Laugh out loud at anyone who tells you that my translation strays far from the original. Shishkov alone is capable of translating Ariosto word for word, line for line, an eye for an eye, a tooth for a tooth, as the Gospels say.

Thus Batiushkov wrote to Gnedich on December 29, 1811, and thus Fridman begins a section that claims Batiushkov’s accomplishments as a translator were on the same order of magnitude as Zhukovskii’s (123-24).
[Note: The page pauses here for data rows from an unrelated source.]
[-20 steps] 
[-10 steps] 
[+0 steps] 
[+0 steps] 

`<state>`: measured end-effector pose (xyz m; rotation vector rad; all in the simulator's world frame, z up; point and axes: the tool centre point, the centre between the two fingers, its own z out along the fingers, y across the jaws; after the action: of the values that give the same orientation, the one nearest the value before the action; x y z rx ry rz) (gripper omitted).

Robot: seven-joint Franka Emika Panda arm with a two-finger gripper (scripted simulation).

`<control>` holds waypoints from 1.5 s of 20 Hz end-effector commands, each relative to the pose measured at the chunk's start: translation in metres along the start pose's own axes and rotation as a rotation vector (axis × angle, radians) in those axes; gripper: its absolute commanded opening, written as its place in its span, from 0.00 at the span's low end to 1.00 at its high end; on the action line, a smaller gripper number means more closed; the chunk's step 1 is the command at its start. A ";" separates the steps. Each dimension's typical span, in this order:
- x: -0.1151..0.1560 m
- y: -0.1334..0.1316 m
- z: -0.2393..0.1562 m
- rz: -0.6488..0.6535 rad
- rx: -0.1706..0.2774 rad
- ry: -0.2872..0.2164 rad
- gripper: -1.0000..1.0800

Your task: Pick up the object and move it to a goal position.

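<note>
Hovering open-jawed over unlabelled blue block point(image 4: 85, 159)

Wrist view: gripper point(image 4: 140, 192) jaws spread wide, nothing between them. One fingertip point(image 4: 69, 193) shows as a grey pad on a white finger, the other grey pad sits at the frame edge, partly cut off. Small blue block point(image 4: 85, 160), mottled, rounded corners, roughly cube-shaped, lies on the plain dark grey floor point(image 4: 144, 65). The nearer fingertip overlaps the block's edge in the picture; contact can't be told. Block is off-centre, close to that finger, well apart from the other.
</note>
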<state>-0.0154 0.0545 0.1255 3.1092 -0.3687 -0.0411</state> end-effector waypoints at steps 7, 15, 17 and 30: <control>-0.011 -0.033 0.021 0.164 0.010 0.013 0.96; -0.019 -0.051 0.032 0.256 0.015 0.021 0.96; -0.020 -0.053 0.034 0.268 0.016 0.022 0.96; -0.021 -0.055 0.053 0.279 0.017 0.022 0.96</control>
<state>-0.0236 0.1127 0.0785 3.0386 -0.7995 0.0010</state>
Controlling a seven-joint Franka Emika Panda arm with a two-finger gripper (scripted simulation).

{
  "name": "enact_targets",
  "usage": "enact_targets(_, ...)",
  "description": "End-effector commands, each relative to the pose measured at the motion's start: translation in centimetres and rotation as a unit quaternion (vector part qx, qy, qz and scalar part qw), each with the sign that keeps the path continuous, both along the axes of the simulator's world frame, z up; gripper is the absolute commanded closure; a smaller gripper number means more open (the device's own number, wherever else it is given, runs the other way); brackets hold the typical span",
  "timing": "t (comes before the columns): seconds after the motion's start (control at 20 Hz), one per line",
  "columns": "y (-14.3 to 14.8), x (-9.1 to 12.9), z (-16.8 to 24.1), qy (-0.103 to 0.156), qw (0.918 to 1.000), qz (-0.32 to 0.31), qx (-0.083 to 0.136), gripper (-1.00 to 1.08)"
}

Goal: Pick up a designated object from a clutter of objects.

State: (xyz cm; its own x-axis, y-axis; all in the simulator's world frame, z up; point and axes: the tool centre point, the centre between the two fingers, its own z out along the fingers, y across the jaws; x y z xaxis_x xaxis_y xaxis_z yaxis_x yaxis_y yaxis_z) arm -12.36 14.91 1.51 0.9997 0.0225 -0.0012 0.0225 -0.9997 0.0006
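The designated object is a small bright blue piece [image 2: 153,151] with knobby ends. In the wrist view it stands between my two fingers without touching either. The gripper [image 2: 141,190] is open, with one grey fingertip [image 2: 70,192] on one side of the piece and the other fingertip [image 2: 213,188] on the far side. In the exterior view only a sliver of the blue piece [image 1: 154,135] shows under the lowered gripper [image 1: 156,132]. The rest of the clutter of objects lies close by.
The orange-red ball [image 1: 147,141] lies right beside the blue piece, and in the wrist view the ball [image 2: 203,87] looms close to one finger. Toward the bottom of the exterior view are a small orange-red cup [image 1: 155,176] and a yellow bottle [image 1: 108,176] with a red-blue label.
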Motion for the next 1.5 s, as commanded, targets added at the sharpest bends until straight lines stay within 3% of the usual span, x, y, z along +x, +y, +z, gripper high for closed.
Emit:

The poet didn’t know Greek and didn’t know Latin well enough to read Cicero or Tacitus in the original. He even caused himself some trouble by mistranslating a Latin phrase in an official diplomatic document (124-25). But he could make it through Latin poems with the help of French translations, which is how he translated so much Tibullus (125).

Tasso (1544-1595)

He knew French well, like many of his peers, and like few of them he also was superb at Italian. This let him draw on Petrarch, Ariosto, and especially Tasso. He appreciated the battle scenes in Tasso’s Jerusalem Delivered (1580), as well as his love scenes. Translating them, he emphasized the erotic element, as he had with Tibullus. But Tasso’s major work was so enormous that Batiushkov gave up on the idea of translating very much of it (125-31). Of more recent Italian poets he favored Casti and translated something by Metastasio (131-32).

Parny (1753-1814)

Of French writers we have already seen Boileau and Voltaire were important to the early Batiushkov, as were Jean-Baptiste-Louis Gresset (1709-1777) and La Fontaine, whom Batiushkov associates with his beloved лень (132-34). Fridman has the most to say about Parny. Batiushkov was attracted to his erotic and exotic themes, which he proceeded to make more erotic, more exotic, and more concrete in his free translations. He took Parny’s Chansons madécasses (1787) for actual folk songs from Madagascar and translated one of them as Мадагарская песня (1810). Batiushkov’s Сон воинов (1808-11), a free translation of Parny, provoked an argument with Gnedich where the latter attacked his friend’s translation, Parny himself, and “light poetry” in general (134-39).

See section 5 of chapter 2 of N. V. Fridman’s Поэзия Батюшкова (Moscow, 1971), pp. 123-40.